# PROBLEM TO WORK ON:
Write out all of the data again, precisely as it appears.

***** RAW DATA

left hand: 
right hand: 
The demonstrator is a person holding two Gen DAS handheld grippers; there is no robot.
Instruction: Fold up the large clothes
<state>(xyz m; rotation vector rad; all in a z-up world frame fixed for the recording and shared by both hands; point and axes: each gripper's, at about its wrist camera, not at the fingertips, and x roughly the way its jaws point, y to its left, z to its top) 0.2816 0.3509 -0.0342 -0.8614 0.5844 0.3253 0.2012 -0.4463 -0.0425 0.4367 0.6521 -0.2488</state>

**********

# RESPONSE:
left hand: 
right hand: 
The demonstrator is a person holding two Gen DAS handheld grippers; there is no robot.
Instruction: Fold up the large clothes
<state>(xyz m; rotation vector rad; all in a z-up world frame fixed for the recording and shared by both hands; point and axes: each gripper's, at about its wrist camera, not at the fingertips, and x roughly the way its jaws point, y to its left, z to its top) 0.2816 0.3509 -0.0342 -0.8614 0.5844 0.3253 0.2012 -0.4463 -0.0425 0.4367 0.6521 -0.2488</state>

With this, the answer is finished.